An approach to evaluating a Cauchy principal value that yields unexpected extra imaginary term

Question

$\newcommand{\PV}{\operatorname{PV}}$ I have been working on evaluating the first negative moment of a random variable with a piecewise density function by means of the Cauchy principal value, i.e. \begin{equation} \tag{1} PV\!E(X^{-1})=\PV\int_{-\infty}^\infty\frac{f_X(x)}{x}\,\mathrm dx = \lim_{\epsilon\to0}\left(\int_{-\infty}^{-\epsilon}+\int_\epsilon^\infty \right)\frac{f_X(x)}{x}\,\mathrm dx, \end{equation} where $f_X$ is a probability density function. I was unable to get any traction using the definition in $(1)$ but was able to evaluate the moments of $X$ greater than one which yielded \begin{equation} \begin{aligned} E(X^{\epsilon-1}) &=\int_{-\infty}^0 x^{\epsilon-1}f_X(x)\,\mathrm dx% +\int_0^\infty x^{\epsilon-1}f_X(x)\,\mathrm dx,\\ %%%%%%%%%%%%%%%%%%%%%%%%%%%%%%%%%%%%% &=\int_0^\infty x^{\epsilon-1}f_X(x)\,\mathrm{d}x% -e^{\mathrm i\pi\epsilon}\int_{-\infty}^0 |x|^{\epsilon-1}f_X(x)\,\mathrm dx,\\ &\propto\Gamma(\epsilon)\left(h_1(\epsilon)-e^{i\pi\epsilon}h_2(\epsilon)\right):=\Gamma(\epsilon)D(\epsilon). \end{aligned} \end{equation} I then tried taking the limit of the moments as $\epsilon\to0$. As $\epsilon\to0$, $D(\epsilon)\to0$ while the gamma term blows up. However, by writing the limit as \begin{equation} \lim_{\epsilon\to0}E(X^{\epsilon-1})\propto\Gamma(\epsilon+1)D(\epsilon)/\epsilon, \end{equation} we see that it is $0/0$ indeterminant. Using L'Hopitals rule and evaluating the limit I got something of the form \begin{equation} \lim_{\epsilon\to0}E(X^{\epsilon-1})= L-f_X(0)\pi\mathrm i. \end{equation} Numerical evaluation revealed that $L=PV\!E(X^{-1})$; thus, what I have found is \begin{equation} \tag{2} \lim_{\epsilon\to0}E(X^{\epsilon-1})= PV\!E(X^{-1})-f_X(0)\pi\mathrm i. \end{equation} I was able to come up with a proof of the result in $(2)$ by means of contour integration but was wondering if there other ways of getting to this result. So with that said, what is going on here? Why does adding the extra power to $t$ result in a residual imaginary term?

Answer 1

What is going on here? Why does the time in which I add the extra power to $t$ matter?

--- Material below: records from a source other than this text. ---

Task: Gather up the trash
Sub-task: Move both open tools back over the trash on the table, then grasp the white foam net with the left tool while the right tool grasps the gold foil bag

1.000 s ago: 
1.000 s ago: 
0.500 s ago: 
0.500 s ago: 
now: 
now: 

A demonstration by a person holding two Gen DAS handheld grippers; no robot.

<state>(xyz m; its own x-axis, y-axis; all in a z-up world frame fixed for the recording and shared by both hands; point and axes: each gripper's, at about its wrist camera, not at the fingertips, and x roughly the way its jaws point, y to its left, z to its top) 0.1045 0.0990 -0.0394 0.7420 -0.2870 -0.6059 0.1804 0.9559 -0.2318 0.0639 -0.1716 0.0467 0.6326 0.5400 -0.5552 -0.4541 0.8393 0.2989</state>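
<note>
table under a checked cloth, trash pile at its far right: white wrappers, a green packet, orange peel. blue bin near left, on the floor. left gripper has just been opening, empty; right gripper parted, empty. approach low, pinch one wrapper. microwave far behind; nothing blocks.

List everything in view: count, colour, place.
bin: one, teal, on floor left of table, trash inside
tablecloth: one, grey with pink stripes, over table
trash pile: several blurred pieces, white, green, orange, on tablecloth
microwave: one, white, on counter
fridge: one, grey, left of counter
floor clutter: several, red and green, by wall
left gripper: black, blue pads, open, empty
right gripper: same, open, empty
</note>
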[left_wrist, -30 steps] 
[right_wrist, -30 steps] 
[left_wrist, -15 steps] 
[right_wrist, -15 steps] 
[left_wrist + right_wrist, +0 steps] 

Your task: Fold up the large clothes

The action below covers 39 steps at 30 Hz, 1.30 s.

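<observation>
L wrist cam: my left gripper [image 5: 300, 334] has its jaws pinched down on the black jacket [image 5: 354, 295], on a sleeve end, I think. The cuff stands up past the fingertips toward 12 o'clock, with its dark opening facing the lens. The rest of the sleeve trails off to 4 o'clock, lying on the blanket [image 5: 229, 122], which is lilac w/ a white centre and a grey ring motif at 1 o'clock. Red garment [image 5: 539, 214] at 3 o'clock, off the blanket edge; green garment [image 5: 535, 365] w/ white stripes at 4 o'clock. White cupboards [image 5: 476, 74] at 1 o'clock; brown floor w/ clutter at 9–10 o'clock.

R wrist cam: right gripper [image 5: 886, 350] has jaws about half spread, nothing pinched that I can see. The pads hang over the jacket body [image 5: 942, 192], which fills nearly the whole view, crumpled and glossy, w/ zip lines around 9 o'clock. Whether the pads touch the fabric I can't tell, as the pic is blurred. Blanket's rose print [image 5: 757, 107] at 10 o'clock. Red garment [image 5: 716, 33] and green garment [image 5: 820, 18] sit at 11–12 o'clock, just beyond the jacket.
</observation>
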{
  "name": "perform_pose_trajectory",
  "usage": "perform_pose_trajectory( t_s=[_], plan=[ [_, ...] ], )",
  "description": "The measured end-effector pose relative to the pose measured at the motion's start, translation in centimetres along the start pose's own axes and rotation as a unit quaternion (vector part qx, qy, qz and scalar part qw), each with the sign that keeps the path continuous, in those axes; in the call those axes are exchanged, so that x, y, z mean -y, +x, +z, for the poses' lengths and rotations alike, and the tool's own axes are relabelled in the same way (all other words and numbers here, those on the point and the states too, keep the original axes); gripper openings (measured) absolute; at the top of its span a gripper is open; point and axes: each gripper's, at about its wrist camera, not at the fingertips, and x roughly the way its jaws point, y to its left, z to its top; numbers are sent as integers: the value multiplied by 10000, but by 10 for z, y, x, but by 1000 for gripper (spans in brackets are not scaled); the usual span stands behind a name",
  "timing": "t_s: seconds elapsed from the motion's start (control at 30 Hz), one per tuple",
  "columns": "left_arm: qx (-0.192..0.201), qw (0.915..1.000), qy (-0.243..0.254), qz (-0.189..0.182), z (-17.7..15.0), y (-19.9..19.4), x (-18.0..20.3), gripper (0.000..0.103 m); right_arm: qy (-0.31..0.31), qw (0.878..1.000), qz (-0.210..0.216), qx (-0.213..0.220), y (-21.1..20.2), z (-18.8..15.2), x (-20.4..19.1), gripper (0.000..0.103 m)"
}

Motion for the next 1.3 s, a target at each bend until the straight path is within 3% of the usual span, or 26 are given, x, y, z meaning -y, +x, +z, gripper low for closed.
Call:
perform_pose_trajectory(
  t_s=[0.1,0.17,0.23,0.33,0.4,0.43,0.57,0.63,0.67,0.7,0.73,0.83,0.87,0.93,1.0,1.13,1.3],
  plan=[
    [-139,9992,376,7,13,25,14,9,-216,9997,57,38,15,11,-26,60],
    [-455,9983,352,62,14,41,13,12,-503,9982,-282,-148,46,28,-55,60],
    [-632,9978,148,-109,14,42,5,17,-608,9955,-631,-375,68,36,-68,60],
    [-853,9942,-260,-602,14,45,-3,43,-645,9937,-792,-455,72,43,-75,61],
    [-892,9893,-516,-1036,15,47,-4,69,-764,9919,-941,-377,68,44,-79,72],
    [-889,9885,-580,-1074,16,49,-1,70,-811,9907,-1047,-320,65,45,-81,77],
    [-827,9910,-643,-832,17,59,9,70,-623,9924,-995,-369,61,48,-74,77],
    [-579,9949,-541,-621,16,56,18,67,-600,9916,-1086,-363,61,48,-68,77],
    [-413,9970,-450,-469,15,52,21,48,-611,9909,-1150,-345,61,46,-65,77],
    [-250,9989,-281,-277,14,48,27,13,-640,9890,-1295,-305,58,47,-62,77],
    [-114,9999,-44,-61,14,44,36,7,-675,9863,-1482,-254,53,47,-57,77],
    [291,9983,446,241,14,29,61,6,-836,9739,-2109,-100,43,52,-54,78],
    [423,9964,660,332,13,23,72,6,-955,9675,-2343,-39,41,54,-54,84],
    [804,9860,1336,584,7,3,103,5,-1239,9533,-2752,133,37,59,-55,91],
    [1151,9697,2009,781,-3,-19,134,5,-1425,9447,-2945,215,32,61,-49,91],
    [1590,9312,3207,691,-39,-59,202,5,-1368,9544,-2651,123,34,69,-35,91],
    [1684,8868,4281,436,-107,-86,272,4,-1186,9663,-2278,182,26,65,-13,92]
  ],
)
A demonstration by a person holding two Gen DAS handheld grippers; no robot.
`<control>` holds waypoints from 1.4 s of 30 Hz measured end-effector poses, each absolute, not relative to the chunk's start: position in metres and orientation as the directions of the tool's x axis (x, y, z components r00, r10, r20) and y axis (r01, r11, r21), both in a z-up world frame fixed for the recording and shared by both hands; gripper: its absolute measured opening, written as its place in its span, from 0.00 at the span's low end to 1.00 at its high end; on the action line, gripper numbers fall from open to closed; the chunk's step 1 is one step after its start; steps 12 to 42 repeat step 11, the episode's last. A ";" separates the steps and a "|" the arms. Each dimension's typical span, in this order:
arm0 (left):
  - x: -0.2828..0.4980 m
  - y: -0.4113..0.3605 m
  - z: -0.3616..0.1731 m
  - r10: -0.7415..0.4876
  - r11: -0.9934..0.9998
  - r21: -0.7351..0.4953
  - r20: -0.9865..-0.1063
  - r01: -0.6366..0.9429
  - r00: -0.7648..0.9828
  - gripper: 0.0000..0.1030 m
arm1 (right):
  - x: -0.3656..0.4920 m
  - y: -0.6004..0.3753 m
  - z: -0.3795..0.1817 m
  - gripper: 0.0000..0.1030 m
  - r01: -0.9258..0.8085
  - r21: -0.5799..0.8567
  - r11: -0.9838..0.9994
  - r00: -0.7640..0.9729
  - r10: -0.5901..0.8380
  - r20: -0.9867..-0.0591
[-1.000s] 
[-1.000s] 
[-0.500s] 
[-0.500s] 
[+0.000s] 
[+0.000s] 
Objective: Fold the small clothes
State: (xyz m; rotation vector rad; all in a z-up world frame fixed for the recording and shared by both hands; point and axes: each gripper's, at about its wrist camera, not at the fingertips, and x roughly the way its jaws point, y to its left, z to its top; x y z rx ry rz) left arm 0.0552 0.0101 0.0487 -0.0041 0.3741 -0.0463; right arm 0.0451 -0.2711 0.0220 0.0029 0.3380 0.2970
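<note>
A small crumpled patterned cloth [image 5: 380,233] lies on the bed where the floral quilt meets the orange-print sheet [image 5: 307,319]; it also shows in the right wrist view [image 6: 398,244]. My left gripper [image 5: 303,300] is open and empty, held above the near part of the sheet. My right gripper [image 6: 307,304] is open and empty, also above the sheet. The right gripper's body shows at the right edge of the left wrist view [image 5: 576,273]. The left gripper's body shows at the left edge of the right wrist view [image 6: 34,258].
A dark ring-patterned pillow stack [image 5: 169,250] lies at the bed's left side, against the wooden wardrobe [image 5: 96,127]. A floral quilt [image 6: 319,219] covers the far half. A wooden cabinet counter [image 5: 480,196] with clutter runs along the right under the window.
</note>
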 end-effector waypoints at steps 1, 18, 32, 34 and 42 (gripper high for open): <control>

In the first case, for $t < 0$ you multiply the integrand with $e^{i\pi\varepsilon}\cdot \lvert t\rvert^{\varepsilon}$, and in the second case you multiply it just with $\lvert t\rvert^{\varepsilon}$. When we're looking only at the part of the integral for $t < 0$, it is clear by the properties of $f_X$ that

$$I(\varepsilon) := \int_{-\infty}^0 \lvert t\rvert^{\varepsilon}\cdot \frac{f_X(t)}{t}\,dt$$

tends to $-\infty$ as $\varepsilon \searrow 0$. What is not immediately obvious is that the decrease of $I(\varepsilon)$ is essentially proportional to $\varepsilon^{-1}$, and that causes the appearance of the purely imaginary term, since

$$e^{i\pi\varepsilon} = \cos (\pi\varepsilon) + i\sin (\pi\varepsilon) = 1 + i\pi\varepsilon + O(\varepsilon^2)\,.$$

The real part, $\cos (\pi \varepsilon) I(\varepsilon) = I(\varepsilon) + O\bigl(\varepsilon^2 I(\varepsilon)\bigr) = I(\varepsilon) + O(\varepsilon)$, combines with the corresponding integral over $t > 0$ to yield the Cauchy principal value of the integral, and the imaginary part $\sin (\pi\varepsilon)I(\varepsilon)$ produces the $-f_X(0)\pi$.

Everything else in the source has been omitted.